From logs, all detections so far in this case are only centered on one file.

3/2/2024 2:58:50 AM	https://kubuntu.org/wp-content/themes/advertica-lite/js/custom.js?ver=1.0 [L] Script:SNH-gen [Trj] (0)
3/2/2024 3:13:00 AM	https://kubuntu.org/wp-content/themes/advertica-lite/js/custom.js?ver=1.0 [L] Script:SNH-gen [Trj] (0)
3/2/2024 3:24:04 AM	https://kubuntu.org/wp-content/themes/advertica-lite/js/custom.js?ver=1.0 [L] Script:SNH-gen [Trj] (0)

*
* Shield stopped: Saturday, 3 February, 2024 4:19:13 AM
* Run-time was 1 day(s), 7 hour(s), 35 minute(s), 35 second(s)
*

*
* Avast Real-time Shield Scan Report
* This file is generated automatically
*
* Started on: Saturday, 3 February, 2024 4:23:23 AM
*

3/2/2024 5:54:29 AM	https://kubuntu.org/wp-content/themes/advertica-lite/js/custom.js?ver=1.0 [L] Script:SNH-gen [Trj] (0)

*
* Shield stopped: Saturday, February 3, 2024 7:31:06 AM
* Run-time was 3 hour(s), 7 minute(s), 43 second(s)
*

*
* Avast Real-time Shield Scan Report
* This file is generated automatically
*
* Started on: Saturday, February 3, 2024 7:59:54 AM

Wait for a final verdict by avast’s, as this generic detection might well be a FP.

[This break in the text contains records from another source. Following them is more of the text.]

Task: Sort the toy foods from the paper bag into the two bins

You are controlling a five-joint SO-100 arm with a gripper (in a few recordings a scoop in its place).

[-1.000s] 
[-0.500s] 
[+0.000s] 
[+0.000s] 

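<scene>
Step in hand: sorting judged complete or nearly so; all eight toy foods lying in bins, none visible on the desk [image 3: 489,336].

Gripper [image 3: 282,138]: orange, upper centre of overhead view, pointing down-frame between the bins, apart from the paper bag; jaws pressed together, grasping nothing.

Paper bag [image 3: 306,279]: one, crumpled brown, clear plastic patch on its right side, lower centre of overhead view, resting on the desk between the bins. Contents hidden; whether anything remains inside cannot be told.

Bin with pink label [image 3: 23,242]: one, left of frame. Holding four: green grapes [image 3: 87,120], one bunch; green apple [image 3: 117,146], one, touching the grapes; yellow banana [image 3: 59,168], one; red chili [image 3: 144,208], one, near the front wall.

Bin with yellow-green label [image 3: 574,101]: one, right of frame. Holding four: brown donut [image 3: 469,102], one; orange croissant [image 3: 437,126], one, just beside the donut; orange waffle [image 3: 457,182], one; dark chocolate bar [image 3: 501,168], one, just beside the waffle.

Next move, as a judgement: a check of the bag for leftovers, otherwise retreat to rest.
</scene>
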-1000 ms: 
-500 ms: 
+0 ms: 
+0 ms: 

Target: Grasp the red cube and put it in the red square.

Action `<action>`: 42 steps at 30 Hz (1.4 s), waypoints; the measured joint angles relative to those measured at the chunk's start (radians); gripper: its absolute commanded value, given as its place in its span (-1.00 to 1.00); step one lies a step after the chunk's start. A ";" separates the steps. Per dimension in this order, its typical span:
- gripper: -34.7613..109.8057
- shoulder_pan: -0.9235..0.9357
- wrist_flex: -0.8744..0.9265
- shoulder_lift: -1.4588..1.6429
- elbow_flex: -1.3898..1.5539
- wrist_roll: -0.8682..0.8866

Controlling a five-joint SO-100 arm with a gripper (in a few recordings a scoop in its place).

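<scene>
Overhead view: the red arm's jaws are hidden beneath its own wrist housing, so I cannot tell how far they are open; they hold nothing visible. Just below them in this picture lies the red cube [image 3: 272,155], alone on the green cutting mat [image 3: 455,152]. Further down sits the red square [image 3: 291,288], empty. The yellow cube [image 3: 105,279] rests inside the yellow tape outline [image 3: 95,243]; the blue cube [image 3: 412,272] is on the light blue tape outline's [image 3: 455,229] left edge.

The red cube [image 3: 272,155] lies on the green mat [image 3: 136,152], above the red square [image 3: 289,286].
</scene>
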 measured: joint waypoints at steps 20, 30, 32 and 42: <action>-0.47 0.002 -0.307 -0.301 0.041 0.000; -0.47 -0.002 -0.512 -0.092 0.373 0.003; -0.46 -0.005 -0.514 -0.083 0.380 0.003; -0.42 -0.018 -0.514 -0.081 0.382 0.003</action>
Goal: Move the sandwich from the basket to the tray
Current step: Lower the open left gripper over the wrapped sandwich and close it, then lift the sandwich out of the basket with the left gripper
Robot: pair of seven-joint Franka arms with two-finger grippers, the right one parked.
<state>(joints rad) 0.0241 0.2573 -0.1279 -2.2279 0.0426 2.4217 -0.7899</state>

See also: https://www.ip-lookup.org/score/185.125.190.18 This IP taken from see below: (https://www.virustotal.com/gui/url/04c7c0cd7dfb00d100cc8377bfd3586ba6bfb92ef0d8283077681bb125f78ee7/details).

Are we at it again? → https://support.avg.com/answers?id=9065p000000Q3arAAC

polonus

Confirmed false positive.

Hello,

Thank you for contacting Avast and reporting a false positive file detection. I’m happy to help.

The reported JS file was checked by Avast technicians and based on the findings the detection was removed. The file is now marked as clean in the Avast virus database. This change may take up to 24 hours to take full effect. Please accept my apology for the inconvenience caused.

If the detection persists after 24 hours, please update the Avast virus database and reply to this email with attached files:

Take a screenshot of the Avast detection dialog (Threat Secured pop-up with See details - displayed at the bottom).
A screenshot of the Avast virus database (open Avast Antivirus and go to Menu > About).
For instructions on taking a screenshot, refer to this article: Creating a screenshot.

I hope you have a nice day and stay safe online.